== Segment start ==

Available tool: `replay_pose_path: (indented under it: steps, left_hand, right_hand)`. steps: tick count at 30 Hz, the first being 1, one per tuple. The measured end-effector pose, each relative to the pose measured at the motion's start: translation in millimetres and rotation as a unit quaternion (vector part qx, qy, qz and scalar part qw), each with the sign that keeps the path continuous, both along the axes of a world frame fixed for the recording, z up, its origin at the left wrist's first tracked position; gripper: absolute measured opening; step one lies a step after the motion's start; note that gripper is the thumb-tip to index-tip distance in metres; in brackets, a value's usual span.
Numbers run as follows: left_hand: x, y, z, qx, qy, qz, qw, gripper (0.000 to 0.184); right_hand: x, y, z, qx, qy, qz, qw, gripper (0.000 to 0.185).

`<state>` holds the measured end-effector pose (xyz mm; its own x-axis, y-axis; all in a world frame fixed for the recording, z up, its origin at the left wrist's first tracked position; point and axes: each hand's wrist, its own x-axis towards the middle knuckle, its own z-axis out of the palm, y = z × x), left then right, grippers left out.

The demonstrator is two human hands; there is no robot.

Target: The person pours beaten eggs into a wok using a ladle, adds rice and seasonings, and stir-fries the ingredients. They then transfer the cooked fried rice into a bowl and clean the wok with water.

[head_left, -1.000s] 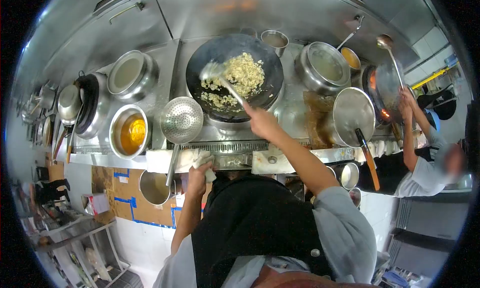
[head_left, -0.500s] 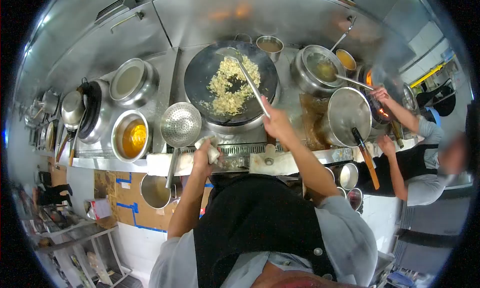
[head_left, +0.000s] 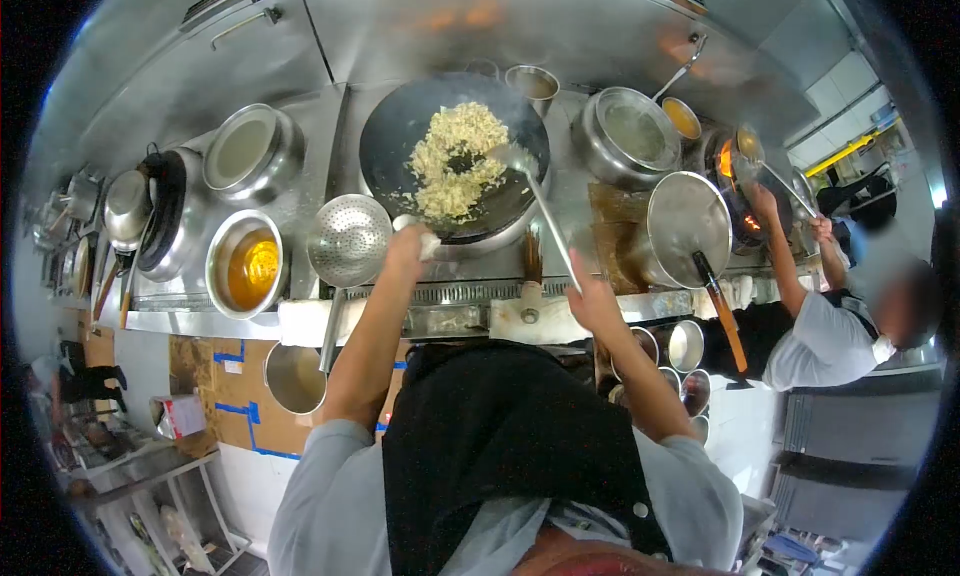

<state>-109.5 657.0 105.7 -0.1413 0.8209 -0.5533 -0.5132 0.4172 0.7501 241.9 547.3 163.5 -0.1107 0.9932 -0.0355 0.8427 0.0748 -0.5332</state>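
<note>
The black wok (head_left: 385, 166) stands on the burner with a ring of pale yellow, finely broken food (head_left: 455, 141) in it. My right hand (head_left: 594, 302) is wrapped around the end of a long metal wok spatula (head_left: 545, 211), whose head rests at the right side of the food. At the near left rim of the wok, my left hand (head_left: 408, 248) is closed on a white folded cloth (head_left: 428, 246); the fingers partly hide it. A perforated strainer (head_left: 350, 238) lies just left of that hand, its handle pointing toward me.
A bowl of amber oil (head_left: 247, 266) and a lidded-looking pot (head_left: 245, 151) stand to the left. Right of the wok are a pot of liquid (head_left: 632, 131) and a large mesh strainer (head_left: 688, 226). A co-worker (head_left: 820, 341) holds a ladle over a flaming burner.
My right hand has drawn back toward me, bringing the spatula head from the far side of the food to its right. My left hand has moved up to the wok's rim with the cloth.
</note>
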Motion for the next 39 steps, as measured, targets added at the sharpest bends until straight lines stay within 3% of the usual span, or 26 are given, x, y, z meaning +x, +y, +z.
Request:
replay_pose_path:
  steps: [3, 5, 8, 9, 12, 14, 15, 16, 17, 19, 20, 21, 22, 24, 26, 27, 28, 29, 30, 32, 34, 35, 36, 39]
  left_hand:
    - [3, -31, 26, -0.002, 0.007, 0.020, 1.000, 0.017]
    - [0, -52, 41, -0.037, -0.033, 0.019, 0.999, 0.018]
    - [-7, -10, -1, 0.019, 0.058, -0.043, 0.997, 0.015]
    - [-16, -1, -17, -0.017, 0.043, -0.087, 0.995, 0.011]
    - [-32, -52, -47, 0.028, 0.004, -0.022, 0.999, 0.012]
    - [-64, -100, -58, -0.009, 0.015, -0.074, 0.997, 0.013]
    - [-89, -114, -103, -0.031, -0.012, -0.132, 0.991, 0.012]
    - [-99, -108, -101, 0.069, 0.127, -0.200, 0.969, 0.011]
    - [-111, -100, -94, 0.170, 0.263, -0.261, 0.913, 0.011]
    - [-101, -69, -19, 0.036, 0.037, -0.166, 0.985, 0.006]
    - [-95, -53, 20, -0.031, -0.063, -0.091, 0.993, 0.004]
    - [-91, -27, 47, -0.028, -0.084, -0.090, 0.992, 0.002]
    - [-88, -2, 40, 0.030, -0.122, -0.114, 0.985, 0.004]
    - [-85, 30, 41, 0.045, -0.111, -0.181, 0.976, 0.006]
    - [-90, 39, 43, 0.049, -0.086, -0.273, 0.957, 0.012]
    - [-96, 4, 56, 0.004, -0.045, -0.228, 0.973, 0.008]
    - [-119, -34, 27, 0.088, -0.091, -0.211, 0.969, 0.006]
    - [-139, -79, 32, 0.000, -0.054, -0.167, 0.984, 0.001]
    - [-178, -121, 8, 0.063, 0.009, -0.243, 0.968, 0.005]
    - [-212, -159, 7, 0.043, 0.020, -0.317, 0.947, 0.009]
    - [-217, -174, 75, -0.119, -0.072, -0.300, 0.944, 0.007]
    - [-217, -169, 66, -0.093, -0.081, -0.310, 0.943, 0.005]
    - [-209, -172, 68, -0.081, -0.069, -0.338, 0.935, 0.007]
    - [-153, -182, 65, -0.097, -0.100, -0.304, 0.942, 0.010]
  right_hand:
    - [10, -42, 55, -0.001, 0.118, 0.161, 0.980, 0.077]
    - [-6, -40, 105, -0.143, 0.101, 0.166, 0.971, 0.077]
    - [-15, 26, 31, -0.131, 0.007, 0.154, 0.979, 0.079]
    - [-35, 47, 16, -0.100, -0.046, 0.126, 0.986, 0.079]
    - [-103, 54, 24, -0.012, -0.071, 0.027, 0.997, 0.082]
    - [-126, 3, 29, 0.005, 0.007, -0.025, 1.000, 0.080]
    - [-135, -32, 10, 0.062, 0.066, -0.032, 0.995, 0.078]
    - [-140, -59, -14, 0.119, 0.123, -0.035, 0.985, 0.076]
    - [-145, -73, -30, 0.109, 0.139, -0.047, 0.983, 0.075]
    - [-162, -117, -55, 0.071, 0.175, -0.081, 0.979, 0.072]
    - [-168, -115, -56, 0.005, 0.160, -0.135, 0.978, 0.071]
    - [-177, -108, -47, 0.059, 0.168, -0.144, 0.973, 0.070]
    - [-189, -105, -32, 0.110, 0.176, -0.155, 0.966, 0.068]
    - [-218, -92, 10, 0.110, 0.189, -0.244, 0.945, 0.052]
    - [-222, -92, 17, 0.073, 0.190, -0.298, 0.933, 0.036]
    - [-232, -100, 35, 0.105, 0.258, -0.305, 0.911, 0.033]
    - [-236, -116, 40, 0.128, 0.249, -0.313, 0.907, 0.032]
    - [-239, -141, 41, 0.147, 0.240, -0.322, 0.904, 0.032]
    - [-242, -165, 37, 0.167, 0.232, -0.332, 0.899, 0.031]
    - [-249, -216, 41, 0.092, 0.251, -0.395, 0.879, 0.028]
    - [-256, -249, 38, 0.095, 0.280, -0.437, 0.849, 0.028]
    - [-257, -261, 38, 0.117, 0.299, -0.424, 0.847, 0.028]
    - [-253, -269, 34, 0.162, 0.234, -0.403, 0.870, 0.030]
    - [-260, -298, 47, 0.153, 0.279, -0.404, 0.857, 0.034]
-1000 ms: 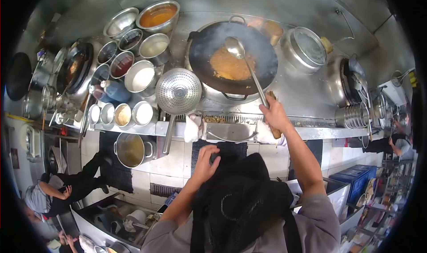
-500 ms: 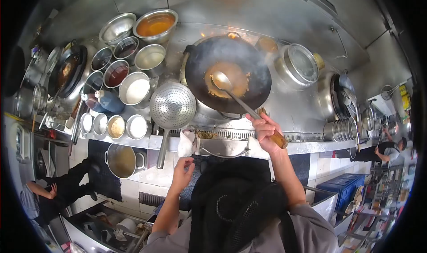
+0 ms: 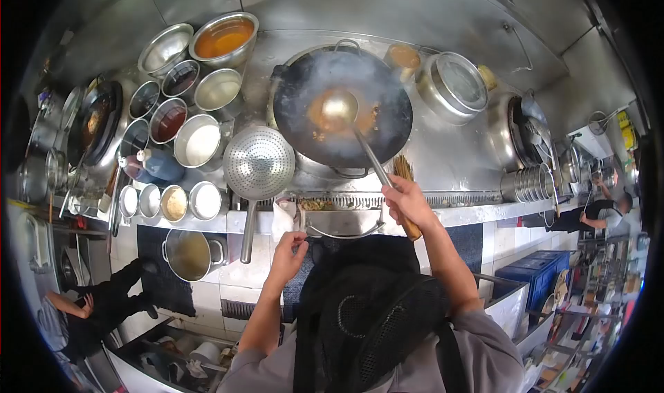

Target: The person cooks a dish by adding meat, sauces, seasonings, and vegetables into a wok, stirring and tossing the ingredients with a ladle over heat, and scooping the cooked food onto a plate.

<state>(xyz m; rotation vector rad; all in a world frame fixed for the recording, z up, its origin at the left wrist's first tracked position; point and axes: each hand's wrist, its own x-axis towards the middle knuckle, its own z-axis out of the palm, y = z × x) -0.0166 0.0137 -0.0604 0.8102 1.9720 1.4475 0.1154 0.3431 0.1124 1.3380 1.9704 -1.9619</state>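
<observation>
My right hand is closed around the wooden end of a long metal ladle. Its bowl is down in the brown liquid and small bits of food in the bottom of a black wok, under rising steam. My left hand hangs in front of the counter edge, fingers loosely bent and apart, with nothing seen in them. Just beyond it a white cloth lies over the edge. A perforated strainer rests left of the wok, its handle jutting past the counter.
Left of the strainer stand several seasoning pots, including one of white powder, and squeeze bottles. A bowl of orange liquid is behind them. Right of the wok are a lidded pot and a bamboo brush. Other people stand far left and right.
The ladle's bowl has shifted within the wok, and my right hand has moved slightly down and left with the handle, now steeper. My left hand stays near the cloth. The view has shifted slightly.
</observation>
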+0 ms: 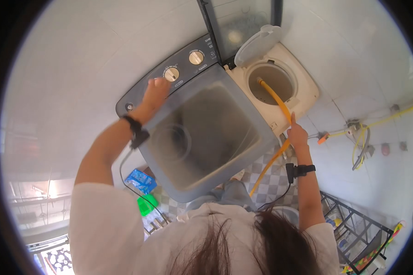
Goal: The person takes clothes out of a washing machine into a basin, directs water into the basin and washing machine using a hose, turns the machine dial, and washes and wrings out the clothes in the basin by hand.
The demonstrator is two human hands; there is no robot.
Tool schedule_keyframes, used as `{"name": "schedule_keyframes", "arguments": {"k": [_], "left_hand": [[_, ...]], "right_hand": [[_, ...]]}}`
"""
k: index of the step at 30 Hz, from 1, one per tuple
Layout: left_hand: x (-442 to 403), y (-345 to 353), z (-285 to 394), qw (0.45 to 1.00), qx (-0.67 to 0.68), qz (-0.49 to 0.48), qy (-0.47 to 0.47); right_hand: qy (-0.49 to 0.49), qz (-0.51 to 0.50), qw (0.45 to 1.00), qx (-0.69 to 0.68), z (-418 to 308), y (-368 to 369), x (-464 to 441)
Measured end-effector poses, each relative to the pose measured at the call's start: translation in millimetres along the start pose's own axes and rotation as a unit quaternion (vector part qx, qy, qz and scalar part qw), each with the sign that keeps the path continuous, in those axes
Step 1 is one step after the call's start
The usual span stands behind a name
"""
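Note:
A washing machine with a grey control panel (147,87) stands before me, its tinted wash lid (215,128) down. My left hand (156,94) is at the panel, fingers curled beside the lower cream knob (171,74); what they hold, if anything, is hidden. A second knob (196,57) is further up the panel. My right hand (298,135) is closed around an orange hose (280,101), index finger stretched along it. The hose end lies inside the round spin tub (266,87), whose inner lid (257,46) is raised.
A raised outer lid (243,23) leans at the wall. Yellow cable (390,117) hangs on the right wall. Lower right is a black rack (358,220). A blue packet (141,181) and green object (147,205) are at the lower left, over the checked floor (261,183).

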State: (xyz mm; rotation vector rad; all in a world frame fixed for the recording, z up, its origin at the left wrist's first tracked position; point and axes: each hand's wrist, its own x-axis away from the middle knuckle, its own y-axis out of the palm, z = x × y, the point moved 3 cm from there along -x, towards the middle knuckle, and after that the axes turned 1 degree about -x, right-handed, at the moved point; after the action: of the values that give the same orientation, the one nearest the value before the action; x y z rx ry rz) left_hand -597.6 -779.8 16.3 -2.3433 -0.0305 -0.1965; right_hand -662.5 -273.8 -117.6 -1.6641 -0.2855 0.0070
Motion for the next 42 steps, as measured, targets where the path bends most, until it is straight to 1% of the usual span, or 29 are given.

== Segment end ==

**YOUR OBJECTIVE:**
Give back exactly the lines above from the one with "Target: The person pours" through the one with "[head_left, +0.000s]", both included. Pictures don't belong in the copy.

**TASK OUTPUT:**
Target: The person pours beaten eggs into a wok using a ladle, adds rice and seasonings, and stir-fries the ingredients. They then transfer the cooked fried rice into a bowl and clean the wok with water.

[head_left, -1.000s] 
[head_left, -0.500s] 
[head_left, +0.000s] 

The work on the exercise is done.